**Task item:** Please set down each of the lines below once more, exactly, omitting all pictures.

________________________

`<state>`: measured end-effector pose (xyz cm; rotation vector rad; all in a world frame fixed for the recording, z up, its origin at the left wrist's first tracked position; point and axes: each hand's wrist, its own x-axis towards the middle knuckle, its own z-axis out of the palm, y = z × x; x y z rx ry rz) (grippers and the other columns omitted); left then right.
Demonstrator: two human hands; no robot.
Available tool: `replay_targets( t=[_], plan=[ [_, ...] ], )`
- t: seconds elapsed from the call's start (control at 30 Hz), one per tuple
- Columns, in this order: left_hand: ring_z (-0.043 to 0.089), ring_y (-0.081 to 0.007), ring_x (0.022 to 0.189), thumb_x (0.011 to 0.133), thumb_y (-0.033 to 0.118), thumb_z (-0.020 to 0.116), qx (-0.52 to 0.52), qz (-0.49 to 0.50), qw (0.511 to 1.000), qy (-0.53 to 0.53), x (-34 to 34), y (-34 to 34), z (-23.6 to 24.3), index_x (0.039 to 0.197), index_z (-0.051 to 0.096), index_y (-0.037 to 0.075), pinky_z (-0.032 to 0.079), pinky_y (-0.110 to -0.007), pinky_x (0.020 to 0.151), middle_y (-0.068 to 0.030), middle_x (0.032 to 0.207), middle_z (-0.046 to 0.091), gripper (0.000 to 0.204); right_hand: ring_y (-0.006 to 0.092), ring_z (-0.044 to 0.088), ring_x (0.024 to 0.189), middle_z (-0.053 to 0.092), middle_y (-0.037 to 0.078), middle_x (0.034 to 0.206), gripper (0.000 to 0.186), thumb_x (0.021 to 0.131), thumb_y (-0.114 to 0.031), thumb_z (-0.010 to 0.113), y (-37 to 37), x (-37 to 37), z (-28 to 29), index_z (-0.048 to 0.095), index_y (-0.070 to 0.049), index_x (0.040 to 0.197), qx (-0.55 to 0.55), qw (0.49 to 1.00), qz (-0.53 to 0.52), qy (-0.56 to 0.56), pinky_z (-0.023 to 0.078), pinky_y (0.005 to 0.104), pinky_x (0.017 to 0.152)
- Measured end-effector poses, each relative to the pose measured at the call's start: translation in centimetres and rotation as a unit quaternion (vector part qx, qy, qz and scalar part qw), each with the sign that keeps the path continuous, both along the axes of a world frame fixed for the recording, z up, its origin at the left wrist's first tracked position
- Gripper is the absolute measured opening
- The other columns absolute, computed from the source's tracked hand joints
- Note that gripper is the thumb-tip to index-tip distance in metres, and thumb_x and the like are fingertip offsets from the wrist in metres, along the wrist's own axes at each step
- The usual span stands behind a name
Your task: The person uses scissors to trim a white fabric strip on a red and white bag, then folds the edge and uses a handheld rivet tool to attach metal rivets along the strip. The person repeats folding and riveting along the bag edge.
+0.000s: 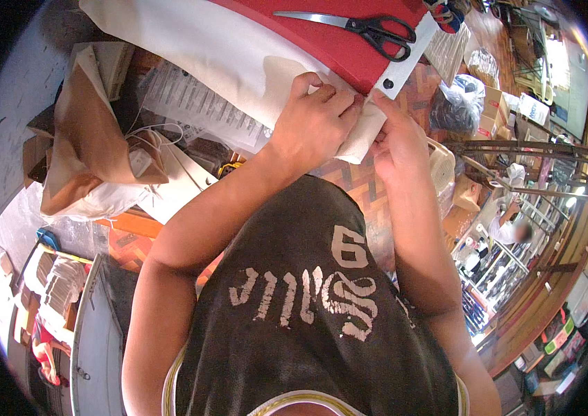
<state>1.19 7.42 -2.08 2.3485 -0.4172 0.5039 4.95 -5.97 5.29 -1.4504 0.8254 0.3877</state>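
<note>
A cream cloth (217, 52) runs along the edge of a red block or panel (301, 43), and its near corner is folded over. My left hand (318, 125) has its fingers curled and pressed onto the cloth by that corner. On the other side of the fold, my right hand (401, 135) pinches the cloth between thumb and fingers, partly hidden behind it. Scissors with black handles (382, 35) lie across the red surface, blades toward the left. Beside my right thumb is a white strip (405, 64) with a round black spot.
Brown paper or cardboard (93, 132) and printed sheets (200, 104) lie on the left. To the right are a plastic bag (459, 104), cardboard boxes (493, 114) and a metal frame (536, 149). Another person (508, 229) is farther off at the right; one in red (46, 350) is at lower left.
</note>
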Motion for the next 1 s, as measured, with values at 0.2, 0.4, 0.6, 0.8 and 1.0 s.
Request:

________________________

**Task solution:**
`<state>`: measured end-effector pose (xyz cm; rotation vector rad; all in a world frame fixed for the recording, z up, its origin at the left wrist's first tracked position; point and axes: each hand's wrist, its own x-axis towards the middle knuckle, its own z-axis out of the palm, y = z × x; x y z rx ry rz) (grippers and the other columns omitted); left then right.
Demonstrator: two human hands; no robot.
Available tool: `replay_targets( t=[_], plan=[ [_, ...] ], )`
- t: seconds elapsed from the call's start (control at 30 Hz), one per tuple
- Columns, in this order: left_hand: ring_z (-0.043 to 0.089), ring_y (-0.081 to 0.007), ring_x (0.022 to 0.189), thumb_x (0.011 to 0.133), thumb_y (-0.033 to 0.118), thumb_z (-0.020 to 0.116), qx (-0.52 to 0.52), qz (-0.49 to 0.50), qw (0.511 to 1.000), qy (-0.53 to 0.53), x (-34 to 34), y (-34 to 34), z (-23.6 to 24.3), index_x (0.039 to 0.197), index_z (-0.051 to 0.096), index_y (-0.037 to 0.075), pinky_z (-0.032 to 0.079), pinky_y (-0.110 to -0.007), pinky_x (0.020 to 0.151), middle_y (-0.068 to 0.030), middle_x (0.032 to 0.207), middle_z (-0.046 to 0.091), gripper (0.000 to 0.204); right_hand: ring_y (-0.006 to 0.092), ring_z (-0.044 to 0.088), ring_x (0.024 to 0.189), middle_z (-0.053 to 0.092), middle_y (-0.037 to 0.078), middle_x (0.034 to 0.206), gripper (0.000 to 0.186), thumb_x (0.021 to 0.131), thumb_y (-0.114 to 0.031), thumb_z (-0.010 to 0.113), y (-37 to 37), x (-37 to 37), z (-28 to 29), index_z (-0.048 to 0.095), index_y (-0.070 to 0.049), index_x (0.040 to 0.197), qx (-0.55 to 0.55), qw (0.49 to 1.00), qz (-0.53 to 0.52), qy (-0.56 to 0.56), pinky_z (-0.023 to 0.078), pinky_y (0.005 to 0.104), pinky_x (0.017 to 0.152)
- Measured end-effector poses, each relative to the pose measured at the call's start: translation in centimetres and rotation as a unit quaternion (vector part qx, qy, qz and scalar part qw), each with the sign that keeps the path continuous, both along the axes of a world frame fixed for the recording, z up, its origin at the left wrist's first tracked position
- Gripper is the absolute measured opening
- The other columns absolute, computed from the source's tracked hand joints
- Note that gripper is the thumb-tip to index-tip distance in metres, and thumb_x and the like are fingertip offsets from the wrist in metres, along the wrist's own axes at each step
- The usual span stands behind a name
Your task: The person uses scissors to trim a white fabric strip on a red and white bag, then folds the edge and uses a handheld rivet tool to attach metal rivets along the strip. The person repeats folding and riveting along the bag edge.
+0.000s: 
<state>1.19 7.42 -2.08 2.3485 -0.4172 0.5039 4.95 -5.97 5.29 -1.4504 0.8254 0.3877</state>
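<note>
A cream cloth (217, 52) runs along the edge of a red block or panel (301, 43), and its near corner is folded over. My left hand (318, 125) has its fingers curled and pressed onto the cloth by that corner. On the other side of the fold, my right hand (401, 135) pinches the cloth between thumb and fingers, partly hidden behind it. Scissors with black handles (382, 35) lie across the red surface, blades toward the left. Beside my right thumb is a white strip (405, 64) with a round black spot.
Brown paper or cardboard (93, 132) and printed sheets (200, 104) lie on the left. To the right are a plastic bag (459, 104), cardboard boxes (493, 114) and a metal frame (536, 149). Another person (508, 229) is farther off at the right; one in red (46, 350) is at lower left.
</note>
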Motion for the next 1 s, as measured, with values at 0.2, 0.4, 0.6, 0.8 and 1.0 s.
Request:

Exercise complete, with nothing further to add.